▶ [TASK ITEM]: Please repeat the data below exactly, with the pictures removed.

▶ [DATA]:
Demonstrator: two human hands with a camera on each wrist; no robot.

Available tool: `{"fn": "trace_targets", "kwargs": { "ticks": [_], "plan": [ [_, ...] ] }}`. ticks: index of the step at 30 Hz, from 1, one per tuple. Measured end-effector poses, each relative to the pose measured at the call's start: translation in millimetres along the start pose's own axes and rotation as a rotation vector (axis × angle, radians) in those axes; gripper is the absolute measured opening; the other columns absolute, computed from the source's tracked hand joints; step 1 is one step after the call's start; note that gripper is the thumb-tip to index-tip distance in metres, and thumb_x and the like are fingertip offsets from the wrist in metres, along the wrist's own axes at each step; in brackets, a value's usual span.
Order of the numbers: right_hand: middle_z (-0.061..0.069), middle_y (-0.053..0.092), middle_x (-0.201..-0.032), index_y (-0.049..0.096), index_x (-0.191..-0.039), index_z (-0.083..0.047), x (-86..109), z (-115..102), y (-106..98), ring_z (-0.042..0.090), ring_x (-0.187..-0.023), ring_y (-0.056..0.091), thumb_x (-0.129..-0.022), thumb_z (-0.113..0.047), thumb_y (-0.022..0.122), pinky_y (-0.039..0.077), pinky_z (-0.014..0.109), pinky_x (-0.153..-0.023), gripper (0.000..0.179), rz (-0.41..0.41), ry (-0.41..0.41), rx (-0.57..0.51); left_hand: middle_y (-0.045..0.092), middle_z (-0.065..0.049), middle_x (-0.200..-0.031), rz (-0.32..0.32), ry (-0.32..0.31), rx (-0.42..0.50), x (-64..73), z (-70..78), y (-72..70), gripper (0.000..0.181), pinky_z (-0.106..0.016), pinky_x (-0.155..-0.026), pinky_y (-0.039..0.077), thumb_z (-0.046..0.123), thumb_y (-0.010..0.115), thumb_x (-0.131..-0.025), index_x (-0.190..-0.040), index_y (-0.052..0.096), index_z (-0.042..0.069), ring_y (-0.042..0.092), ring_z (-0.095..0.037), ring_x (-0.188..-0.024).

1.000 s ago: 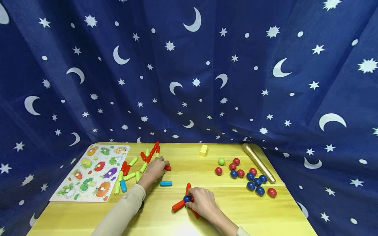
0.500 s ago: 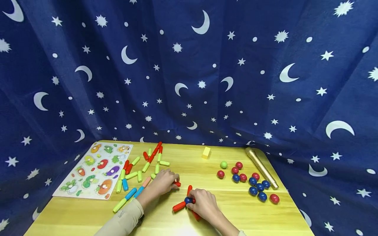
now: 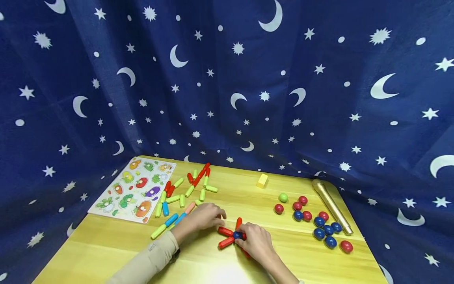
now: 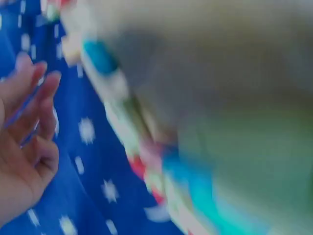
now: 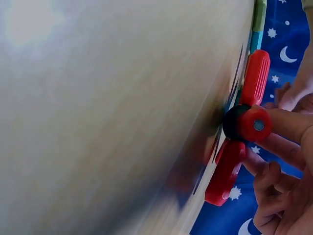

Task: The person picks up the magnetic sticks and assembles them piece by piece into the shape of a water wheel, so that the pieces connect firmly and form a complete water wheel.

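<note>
On the table, a blue ball (image 3: 237, 235) has red magnetic rods around it, including two rods (image 3: 226, 242) fanning out to its left. My right hand (image 3: 257, 240) pinches a short red rod at the ball's right side. In the right wrist view that rod (image 5: 255, 125) points its metal-disc end at the camera, with the dark ball (image 5: 234, 121) behind it. My left hand (image 3: 209, 215) hovers just left of this cluster, nothing between its fingers. The left wrist view shows its fingers (image 4: 46, 115) loosely bent and apart from any rod.
Green, red and blue rods (image 3: 182, 200) lie scattered on the left beside a vegetable puzzle board (image 3: 93, 208). Red and blue balls (image 3: 319, 221) and a green ball (image 3: 283, 197) sit right, near a gold microphone-shaped stick (image 3: 333, 207). A yellow block (image 3: 262, 180) stands at the back.
My left hand brought a red rod rightward to the blue ball and let go; the rod now lies at the ball's left. The right hand keeps its hold; the head view has turned.
</note>
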State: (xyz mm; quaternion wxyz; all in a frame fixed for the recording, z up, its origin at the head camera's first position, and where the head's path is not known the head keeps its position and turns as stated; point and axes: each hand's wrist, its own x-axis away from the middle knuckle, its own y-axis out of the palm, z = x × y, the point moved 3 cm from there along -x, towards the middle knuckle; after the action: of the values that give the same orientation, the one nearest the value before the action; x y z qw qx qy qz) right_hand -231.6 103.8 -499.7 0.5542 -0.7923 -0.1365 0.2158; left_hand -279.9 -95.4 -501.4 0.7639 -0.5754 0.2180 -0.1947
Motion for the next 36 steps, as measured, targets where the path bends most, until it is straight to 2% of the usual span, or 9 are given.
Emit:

▶ [ANSWER BOX]:
Demonstrator: two human hands with a camera on each wrist; no robot.

Available tool: `{"fn": "trace_targets", "kwargs": { "ticks": [_], "plan": [ [_, ...] ] }}`. ticks: index of the step at 30 Hz, from 1, one per tuple. Measured end-effector poses, each relative to the pose measured at the call's start: translation in millimetres along the start pose's own axes and rotation as a rotation vector (axis × angle, radians) in those axes; gripper is the absolute measured opening; the other columns absolute, computed from the source's tracked hand joints; step 1 is one step after the call's start; note that gripper is the thumb-tip to index-tip distance in metres, and thumb_x and the like are fingertip offsets from the wrist in metres, along the wrist's own axes at each step; in brackets, a value's usual span.
Order of the numbers: right_hand: middle_z (-0.061..0.069), middle_y (-0.053..0.092), middle_x (-0.201..-0.032), index_y (-0.049..0.096), index_x (-0.191..-0.039), index_z (-0.083..0.047), x (-86..109), z (-115..102), y (-106..98), ring_z (-0.042..0.090), ring_x (-0.187..-0.023), ring_y (-0.056..0.091), thumb_x (-0.129..-0.022), thumb_z (-0.113..0.047), thumb_y (-0.022..0.122), pinky_y (-0.039..0.077), pinky_z (-0.014..0.109), pinky_x (-0.153..-0.023), gripper (0.000..0.179), rz (-0.41..0.41), ry (-0.41..0.41), rx (-0.57..0.51); left_hand: middle_y (-0.045..0.092), middle_z (-0.065..0.049), middle_x (-0.200..-0.031), rz (-0.32..0.32), ry (-0.32..0.31), rx (-0.42..0.50), x (-64..73), z (-70..78), y (-72..70), gripper (0.000..0.181), pinky_z (-0.106..0.016), pinky_x (-0.155..-0.026), pinky_y (-0.039..0.077), thumb_z (-0.046..0.123), thumb_y (-0.010..0.115), thumb_x (-0.131..-0.025), index_x (-0.190..-0.040), index_y (-0.052..0.096), index_z (-0.042..0.069), ring_y (-0.042..0.092), ring_z (-0.095..0.037), ring_x (-0.188..-0.024).

1.000 s ago: 
0.500 s ago: 
now: 
now: 
now: 

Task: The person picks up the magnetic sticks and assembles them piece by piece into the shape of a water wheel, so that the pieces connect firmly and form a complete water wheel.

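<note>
On the table, a blue ball (image 3: 237, 235) has red magnetic rods around it, including two rods (image 3: 226, 242) fanning out to its left. My right hand (image 3: 257, 240) pinches a short red rod at the ball's right side. In the right wrist view that rod (image 5: 255, 125) points its metal-disc end at the camera, with the dark ball (image 5: 234, 121) behind it. My left hand (image 3: 209, 215) hovers just left of this cluster, nothing between its fingers. The left wrist view shows its fingers (image 4: 46, 115) loosely bent and apart from any rod.
Green, red and blue rods (image 3: 182, 200) lie scattered on the left beside a vegetable puzzle board (image 3: 93, 208). Red and blue balls (image 3: 319, 221) and a green ball (image 3: 283, 197) sit right, near a gold microphone-shaped stick (image 3: 333, 207). A yellow block (image 3: 262, 180) stands at the back.
My left hand brought a red rod rightward to the blue ball and let go; the rod now lies at the ball's left. The right hand keeps its hold; the head view has turned.
</note>
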State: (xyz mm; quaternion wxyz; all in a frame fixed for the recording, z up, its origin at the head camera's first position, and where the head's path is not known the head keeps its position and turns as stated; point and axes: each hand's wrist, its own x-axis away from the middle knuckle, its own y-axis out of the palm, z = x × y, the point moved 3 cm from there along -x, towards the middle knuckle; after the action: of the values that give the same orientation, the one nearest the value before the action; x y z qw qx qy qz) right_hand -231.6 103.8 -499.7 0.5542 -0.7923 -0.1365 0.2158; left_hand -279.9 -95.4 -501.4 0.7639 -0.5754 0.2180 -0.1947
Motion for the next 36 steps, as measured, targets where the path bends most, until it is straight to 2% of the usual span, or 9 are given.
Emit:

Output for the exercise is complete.